What you should do :: Transcribe the listing word for word. Begin at its first line and end with the line containing "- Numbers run".

#### Data extract

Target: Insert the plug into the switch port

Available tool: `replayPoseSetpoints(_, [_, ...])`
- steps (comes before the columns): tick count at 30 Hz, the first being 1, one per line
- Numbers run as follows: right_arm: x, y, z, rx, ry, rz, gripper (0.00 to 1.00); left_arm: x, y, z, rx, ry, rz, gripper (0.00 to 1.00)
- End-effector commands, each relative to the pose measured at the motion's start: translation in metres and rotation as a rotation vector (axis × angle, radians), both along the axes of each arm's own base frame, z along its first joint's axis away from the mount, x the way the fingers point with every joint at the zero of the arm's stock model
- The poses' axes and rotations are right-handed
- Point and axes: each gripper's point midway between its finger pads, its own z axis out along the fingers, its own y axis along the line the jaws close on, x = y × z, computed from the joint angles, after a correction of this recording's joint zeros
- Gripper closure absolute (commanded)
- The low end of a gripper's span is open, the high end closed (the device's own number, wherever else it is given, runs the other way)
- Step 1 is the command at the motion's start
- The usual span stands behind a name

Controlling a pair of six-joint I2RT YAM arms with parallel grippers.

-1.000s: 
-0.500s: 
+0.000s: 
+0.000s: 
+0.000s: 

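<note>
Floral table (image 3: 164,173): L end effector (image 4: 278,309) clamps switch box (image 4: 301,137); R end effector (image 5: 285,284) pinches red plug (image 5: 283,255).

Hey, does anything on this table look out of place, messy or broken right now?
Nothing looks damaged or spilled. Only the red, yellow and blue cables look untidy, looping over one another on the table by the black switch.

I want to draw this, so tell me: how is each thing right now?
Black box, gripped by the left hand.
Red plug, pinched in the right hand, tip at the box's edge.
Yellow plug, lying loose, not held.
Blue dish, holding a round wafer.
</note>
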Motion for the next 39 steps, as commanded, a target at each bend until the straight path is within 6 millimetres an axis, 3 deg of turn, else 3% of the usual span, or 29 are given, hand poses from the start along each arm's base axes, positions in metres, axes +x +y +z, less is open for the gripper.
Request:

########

Answer below ::
Target: Insert the plug into the switch port

Available tool: `replayPoseSetpoints(_, [_, ...])`
- steps (comes before the columns): tick count at 30 Hz, the first being 1, one per line
- Numbers run as follows: right_arm: x, y, z, rx, ry, rz, gripper (0.00 to 1.00); left_arm: x, y, z, rx, ry, rz, gripper (0.00 to 1.00)

This exercise has now been completed.